How to increase cardio

Today I got some awesome cardio on my chest and ab session and felt compelled to write an article about cardio. It was very hard work and I am grateful to have explored the will to get through it. I feel like a million bucks beat up and I feel great! I hope my ice machine is working.

It is important to cardiovascular endurance. Your strength and big muscles mean nothing if you can not take advantage of them for more than 10 seconds at a time. Cardiovascular endurance is mainly related to the health of the lungs and heart. You can improve your heart health by making a number of high intensity exercises that get your heart rate going for a long time. When you start to increase your cardio, heart rate will fall as well as blood pressure. Remember that when you start exercise routine not just jump into it. Going into it without a plan or give it all or nothing right can lead to injury, you can get tired and / or boredom, causing you to burn out quickly.

How To Increase cardio

1. Select some exercises you want to do. There are several exercises that are great for increasing cardiovascular endurance. Running, hiking, swimming, biking, and even dance will improve cardiovascular endurance, over time. It is also possible to mix different types of exercises to get more variety of endurance training, and ultimately keep you from getting bored.

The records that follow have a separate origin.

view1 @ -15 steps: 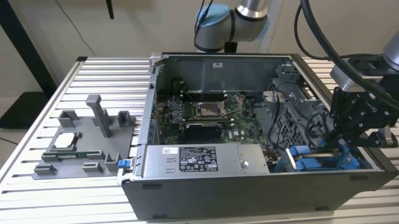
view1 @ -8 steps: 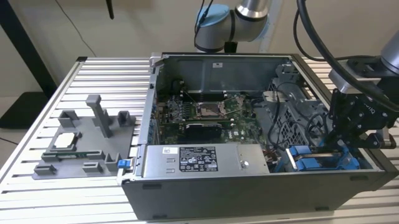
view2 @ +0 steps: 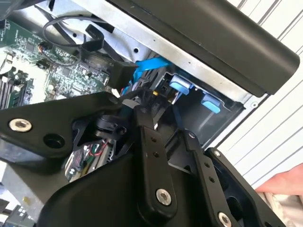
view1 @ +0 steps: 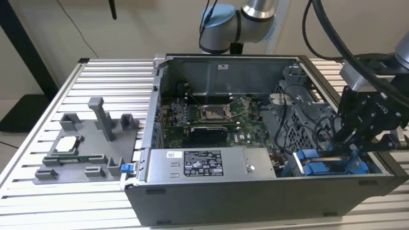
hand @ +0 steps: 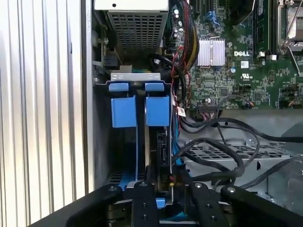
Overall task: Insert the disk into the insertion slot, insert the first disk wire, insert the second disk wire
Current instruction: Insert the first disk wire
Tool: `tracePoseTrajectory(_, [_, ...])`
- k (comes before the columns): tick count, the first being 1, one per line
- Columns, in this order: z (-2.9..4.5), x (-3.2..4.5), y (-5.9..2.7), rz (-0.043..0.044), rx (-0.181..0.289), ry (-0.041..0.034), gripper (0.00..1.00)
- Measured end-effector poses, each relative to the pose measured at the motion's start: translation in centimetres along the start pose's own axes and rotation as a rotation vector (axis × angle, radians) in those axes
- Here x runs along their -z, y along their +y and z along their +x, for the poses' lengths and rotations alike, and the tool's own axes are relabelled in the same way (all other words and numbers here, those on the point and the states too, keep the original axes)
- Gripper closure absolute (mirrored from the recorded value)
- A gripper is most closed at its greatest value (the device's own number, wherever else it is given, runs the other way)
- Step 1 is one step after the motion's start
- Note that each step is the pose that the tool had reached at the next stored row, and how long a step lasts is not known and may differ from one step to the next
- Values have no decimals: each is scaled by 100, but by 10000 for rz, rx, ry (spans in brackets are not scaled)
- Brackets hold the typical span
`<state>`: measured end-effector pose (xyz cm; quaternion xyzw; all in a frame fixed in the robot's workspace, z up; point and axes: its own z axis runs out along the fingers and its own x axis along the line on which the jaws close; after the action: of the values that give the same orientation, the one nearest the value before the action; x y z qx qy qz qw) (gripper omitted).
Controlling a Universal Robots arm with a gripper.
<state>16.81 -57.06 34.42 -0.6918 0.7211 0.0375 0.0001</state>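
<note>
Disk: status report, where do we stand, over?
Gripper low in the case, at the drive cage. Disk sits in the slot, blue frame showing. Black cables loop close beside the cage.

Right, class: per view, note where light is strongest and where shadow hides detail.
Exterior view: even light, the case's front wall shaded. First wrist view: the ribbed table glares pale, the bay behind the blue tabs is dark. Second wrist view: motherboard lit.

Motherboard (hand: 227, 71): white printed logo beside a finned heatsink (hand: 211, 52). Power-supply box (view1: 252, 165): white sticker (view1: 198, 164), fine print illegible.
</note>
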Motion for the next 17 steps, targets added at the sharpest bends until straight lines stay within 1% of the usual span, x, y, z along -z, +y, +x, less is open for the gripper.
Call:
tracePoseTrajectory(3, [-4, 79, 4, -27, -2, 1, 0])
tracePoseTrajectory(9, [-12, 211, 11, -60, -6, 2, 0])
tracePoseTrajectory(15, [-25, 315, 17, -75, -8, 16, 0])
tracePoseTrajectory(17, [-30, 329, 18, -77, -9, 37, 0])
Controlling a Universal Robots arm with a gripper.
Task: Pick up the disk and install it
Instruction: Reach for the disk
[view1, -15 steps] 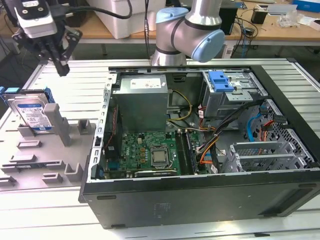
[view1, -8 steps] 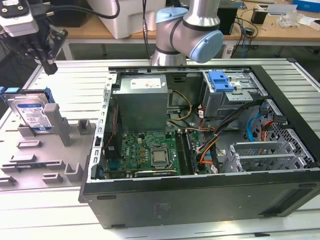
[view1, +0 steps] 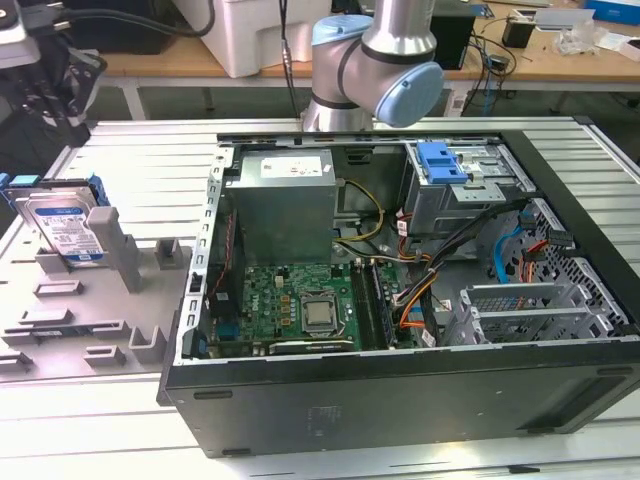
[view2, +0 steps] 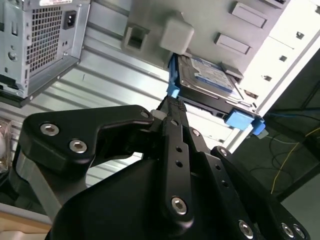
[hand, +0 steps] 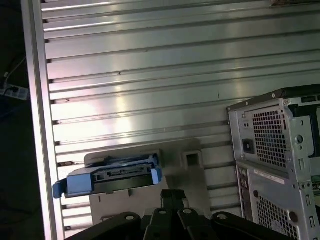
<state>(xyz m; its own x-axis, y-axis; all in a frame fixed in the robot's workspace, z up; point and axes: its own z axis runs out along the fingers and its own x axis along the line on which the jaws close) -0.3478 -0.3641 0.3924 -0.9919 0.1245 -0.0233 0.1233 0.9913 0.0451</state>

2. Move to life at a pace that is comfortable to you. Gradually increase the amount of hours and days that you consume. If you are just getting into exercise, not more than 30 minutes a day, or it can cause you to stop. Remember that you probably need to exercise the most when you do not want to do it. Be sure to push yourself while still making time for rest. Try to exercise every other day at first, this will give you a day of rest after exercise. After you start to get more comfortable with the exercise increase the amount of time or distance gradually.

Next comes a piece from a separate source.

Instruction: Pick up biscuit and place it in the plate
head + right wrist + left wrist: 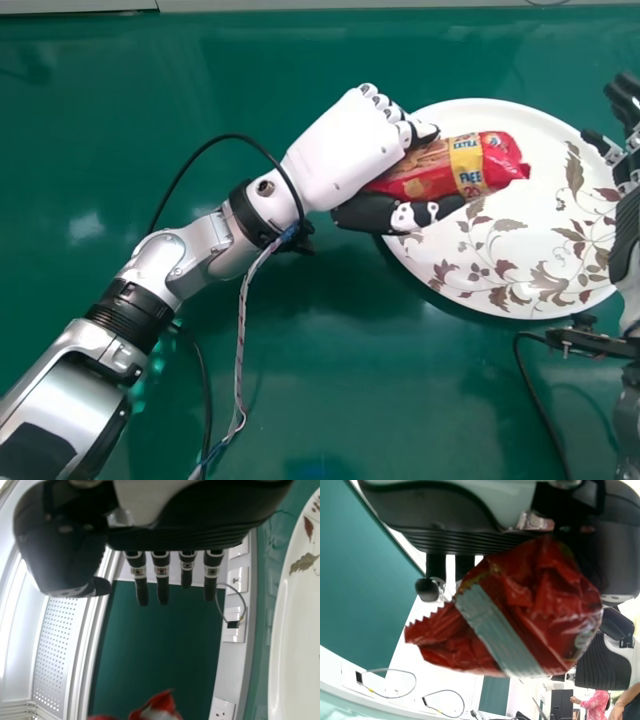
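Your left hand (345, 145) has the biscuit packet (468, 168) held between fingers and thumb, at the left side of the plate (540, 190). The packet's free end points inward over the plate, while the end in your grip lies about above its left rim. You can't tell from here whether the packet touches the plate or hangs above it.

This looks like the placing step, with only a little inward travel, the lowering and the release left. Let go here and the packet could land across the rim and tip back onto the tabletop (330, 380), since its gripped end is so far out. Lower too hard and your thumb, near that same rim, may press it down and tilt or slide the plate. The wrapper is slick and crumpled, so a loosening grip could let the packet swivel, or it may cling to one finger as you open.

Your right hand (625, 230) is open at the plate's right edge; drifting inward, it could nudge the plate.
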Motion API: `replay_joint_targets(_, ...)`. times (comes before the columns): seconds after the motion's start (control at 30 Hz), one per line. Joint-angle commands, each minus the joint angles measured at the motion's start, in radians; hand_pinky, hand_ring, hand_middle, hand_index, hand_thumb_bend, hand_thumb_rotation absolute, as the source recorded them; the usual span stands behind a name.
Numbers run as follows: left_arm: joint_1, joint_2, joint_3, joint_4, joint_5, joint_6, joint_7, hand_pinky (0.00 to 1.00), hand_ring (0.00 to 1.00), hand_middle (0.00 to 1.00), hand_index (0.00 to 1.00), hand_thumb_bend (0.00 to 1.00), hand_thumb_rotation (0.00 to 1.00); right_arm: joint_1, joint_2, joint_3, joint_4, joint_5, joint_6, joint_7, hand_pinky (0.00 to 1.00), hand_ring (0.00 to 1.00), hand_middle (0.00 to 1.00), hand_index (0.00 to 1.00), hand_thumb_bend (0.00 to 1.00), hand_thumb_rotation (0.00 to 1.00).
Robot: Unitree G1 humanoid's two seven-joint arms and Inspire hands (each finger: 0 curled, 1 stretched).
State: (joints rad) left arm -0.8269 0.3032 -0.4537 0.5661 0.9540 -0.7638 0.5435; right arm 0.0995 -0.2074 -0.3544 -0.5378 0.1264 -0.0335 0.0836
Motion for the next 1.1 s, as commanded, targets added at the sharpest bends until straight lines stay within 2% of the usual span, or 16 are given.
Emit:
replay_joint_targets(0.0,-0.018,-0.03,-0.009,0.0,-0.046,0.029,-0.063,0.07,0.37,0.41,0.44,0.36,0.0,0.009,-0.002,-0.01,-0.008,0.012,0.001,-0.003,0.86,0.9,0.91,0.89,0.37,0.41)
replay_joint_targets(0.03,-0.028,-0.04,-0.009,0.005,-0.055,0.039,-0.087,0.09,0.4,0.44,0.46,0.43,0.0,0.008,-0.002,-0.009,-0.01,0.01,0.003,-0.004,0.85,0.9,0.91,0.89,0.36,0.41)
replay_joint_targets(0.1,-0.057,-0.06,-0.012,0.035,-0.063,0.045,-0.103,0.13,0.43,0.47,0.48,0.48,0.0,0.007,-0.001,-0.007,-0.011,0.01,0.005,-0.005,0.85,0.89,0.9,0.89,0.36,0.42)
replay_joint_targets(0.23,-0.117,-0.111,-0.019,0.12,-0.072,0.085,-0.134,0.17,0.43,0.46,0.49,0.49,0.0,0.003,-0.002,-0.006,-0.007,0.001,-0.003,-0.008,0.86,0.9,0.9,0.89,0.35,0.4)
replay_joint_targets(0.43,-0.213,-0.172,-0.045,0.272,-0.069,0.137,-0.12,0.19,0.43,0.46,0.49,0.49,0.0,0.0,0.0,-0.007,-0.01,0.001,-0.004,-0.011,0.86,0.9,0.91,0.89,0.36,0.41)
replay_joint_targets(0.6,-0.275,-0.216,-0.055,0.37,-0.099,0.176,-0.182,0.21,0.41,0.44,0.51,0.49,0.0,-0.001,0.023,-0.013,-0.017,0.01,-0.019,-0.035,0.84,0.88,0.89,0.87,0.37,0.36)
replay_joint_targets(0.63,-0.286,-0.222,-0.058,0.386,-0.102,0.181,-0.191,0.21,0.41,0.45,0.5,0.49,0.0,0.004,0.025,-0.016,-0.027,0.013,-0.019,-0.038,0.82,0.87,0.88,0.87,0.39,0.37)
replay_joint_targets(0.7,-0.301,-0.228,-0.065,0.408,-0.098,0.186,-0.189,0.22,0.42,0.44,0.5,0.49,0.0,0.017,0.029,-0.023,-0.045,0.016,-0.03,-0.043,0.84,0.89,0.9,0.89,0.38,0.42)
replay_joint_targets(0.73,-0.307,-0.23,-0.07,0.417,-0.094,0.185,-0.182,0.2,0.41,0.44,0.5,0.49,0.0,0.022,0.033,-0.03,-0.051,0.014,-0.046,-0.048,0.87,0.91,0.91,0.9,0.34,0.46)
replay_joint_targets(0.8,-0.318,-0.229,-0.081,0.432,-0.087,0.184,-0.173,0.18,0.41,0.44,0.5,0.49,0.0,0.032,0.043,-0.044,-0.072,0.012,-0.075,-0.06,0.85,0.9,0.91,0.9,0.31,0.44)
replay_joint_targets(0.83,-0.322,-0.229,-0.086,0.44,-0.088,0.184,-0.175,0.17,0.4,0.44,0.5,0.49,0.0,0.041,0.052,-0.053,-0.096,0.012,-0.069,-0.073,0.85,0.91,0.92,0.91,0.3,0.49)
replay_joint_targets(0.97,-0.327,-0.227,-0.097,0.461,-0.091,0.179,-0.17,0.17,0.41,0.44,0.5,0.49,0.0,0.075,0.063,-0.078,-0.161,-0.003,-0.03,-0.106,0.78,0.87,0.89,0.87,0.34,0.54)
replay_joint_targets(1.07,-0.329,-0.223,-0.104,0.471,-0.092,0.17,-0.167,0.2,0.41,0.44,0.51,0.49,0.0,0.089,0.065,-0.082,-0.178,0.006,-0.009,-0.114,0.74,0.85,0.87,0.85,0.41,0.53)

3. Increase speed or effort your exercise. When you start to get a little more comfortable with the exercise and it’s getting easier, it’s time to go harder.

4. Make other types of exercise or activity. It is a good idea to do another exercise once or twice a week. For example, if you run first and foremost, you can bike instead of running several times a week. This can help you get bored and may bring some excitement in your life. I enjoy going to switch between mountain biking & hiking on weekends.

5. Evaluate your progress after you’ve been practicing for a week. Think about how much your endurance has improved, and how much better you can find. I recommend keeping a workout log. In the log you can monitor the amount of time / distance you went every day and how you feel. This is awesome because you will have an immediate reference point for your current level of fitness.

6. Bring a friend with you! Show partners are great for accountability and motivation when things get tough, especially when you get discouraged. There have actually been studies that prove that people who exercise with a partner tend to exercise at a higher intensity. This will cause you to burn more calories, get your heart rate up higher and dig deep enough to push yourself that extra step needed to constantly see the progress.

Alright, it’s going to do it for this. I hope you found this article useful, and if so, leave me a comment telling what part you found to be most useful. See you around the site.